Nimue closed her eyes against the wind, more so at the flood of memories from that day. The false faces, the cards of mourning society required of them, and the broken face of a father; of Count Fortemps as he passed her the shield of a son she had failed to save.
She soon found herself crossing the distance that remained. She lowered herself on shaky legs and delicately, as if it would bite her, placed a hand on his humble monument. She felt the cascade of warmth as she willed her cloak to flow over his tombstone, melting away ice and fresh snow both. The lettering is so sharp and harsh, unbefitting of his gentle demeanor. The snow drift selfishly hording his broken shield sank away revealing a scratched and tarnished surface to the star.
After righting the ornament and seeing this duty done, she quickly recoiled and withdrew a few steps back from the grave - until her shadow cast by the rising sun no longer shrouded the stone. The tears she had been shoving back since she left the city resurged, threatening to blind her pale lavender eyes.
"I know you're not here," Nimue finally managed to choke out, standing on that frozen cliff. She lowered her head slightly, biting back a sob before once more speaking to the wind that clawed at her magic. "I know that was you when I was traveling through the great sea. Bombarded by specters, and once again you came." Her voice steadily rose and rose. All of the grief, and pain, and anger coming to bear on that stoic piece of rock. "That's three times now, twice in death you have protected me! As if mocking my failure."
Her hands balled into fists, nails stabbing into her palms. The tears had won the war and streamed down her face with impunity.
"HOW COULD YOU?!"
Nimue's roar echoed around her.
Even as that surge of vitriol had poured out of her, she knew better. She knew deep down that the manifestations and phenomenon - following her all the way to that stage at the edge of nothing - were nothing less than proof of how deeply he had cared for her in life.
It made it so much worse.
The dam broke. Her leather clad knees dropped like sandbags into the snow as she wrapped her arms around herself, wailing in her sorrow. Hunched over that white blanket, tears and spit drizzled from her face but she didn't care. There was no one to impress and perform for here. No one to wear a mask for.
On and on she cried, ignorant to the passing of time, until her voice was broken and hoarse from the strain. The pain finally outweighs the catharsis of her weeping. Her cloak spell was forgotten, her lips and cheeks quickly became chapped. Frost clung to her eyelashes.
She knelt in silence for an age, eyes boring into the offending rock before her. It wasn't until she had to physically peel the ice from her cheek that she became keenly aware of her error, and willed her cloak into place to thaw herself out.
Nimue slowly rose to stand once more on her wobbly stems. A shattering sound filled her ears as she broke a glamour at her neck and ripped away the piece of jewelry it had concealed. A long leather cord dangled freely from her grasp, and in her palm sat his mother's ring.
"I can't stay here," she quietly croaked to herself. "I cannot continue to live here." She sounded a little sterner this time, as if berating herself with what little bit of a voice she had left.
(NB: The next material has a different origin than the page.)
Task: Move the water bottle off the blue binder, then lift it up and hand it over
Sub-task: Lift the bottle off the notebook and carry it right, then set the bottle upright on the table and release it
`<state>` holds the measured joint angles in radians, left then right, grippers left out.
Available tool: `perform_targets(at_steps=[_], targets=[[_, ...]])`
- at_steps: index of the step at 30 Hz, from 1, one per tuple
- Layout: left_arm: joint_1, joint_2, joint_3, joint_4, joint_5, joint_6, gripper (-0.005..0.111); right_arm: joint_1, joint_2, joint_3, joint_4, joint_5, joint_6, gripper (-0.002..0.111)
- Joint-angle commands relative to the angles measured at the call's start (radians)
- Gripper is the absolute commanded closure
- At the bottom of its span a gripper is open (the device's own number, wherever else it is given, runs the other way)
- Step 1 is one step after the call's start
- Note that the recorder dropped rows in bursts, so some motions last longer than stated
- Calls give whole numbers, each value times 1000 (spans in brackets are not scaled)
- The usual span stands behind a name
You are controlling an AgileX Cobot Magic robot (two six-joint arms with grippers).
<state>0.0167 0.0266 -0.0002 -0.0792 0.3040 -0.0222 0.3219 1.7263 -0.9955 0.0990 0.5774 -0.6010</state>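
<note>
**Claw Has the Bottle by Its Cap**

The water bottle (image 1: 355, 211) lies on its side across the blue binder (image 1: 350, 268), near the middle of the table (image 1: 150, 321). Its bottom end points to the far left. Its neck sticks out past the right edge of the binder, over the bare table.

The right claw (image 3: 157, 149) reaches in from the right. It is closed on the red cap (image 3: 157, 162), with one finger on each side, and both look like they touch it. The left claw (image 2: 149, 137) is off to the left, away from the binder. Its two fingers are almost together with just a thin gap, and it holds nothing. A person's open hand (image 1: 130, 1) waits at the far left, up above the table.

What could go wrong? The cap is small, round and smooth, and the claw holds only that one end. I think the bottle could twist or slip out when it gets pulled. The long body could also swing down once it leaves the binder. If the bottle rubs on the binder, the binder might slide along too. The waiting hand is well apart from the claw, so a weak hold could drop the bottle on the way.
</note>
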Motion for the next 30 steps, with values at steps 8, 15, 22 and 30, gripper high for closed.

Nimue took a shaky step forward towards the tombstone. Two. Three. It was like trudging through molasses.
"I have to close this door. Find some way to suture this wound," she rasped as she knelt before the grave one last time. Tears blurred her vision as she barely managed a whisper, "As much as I wish it had been with you, I deserve to find happiness. "
Nimue lowered the ring reverently to rest at a place of honor beside the shield, kissed her frost bitten fingertips, and pressed them to the stone as she stood with new found resolve. She said nothing else as she turned and started down the path, leaving behind his shield, his ring, and her chains.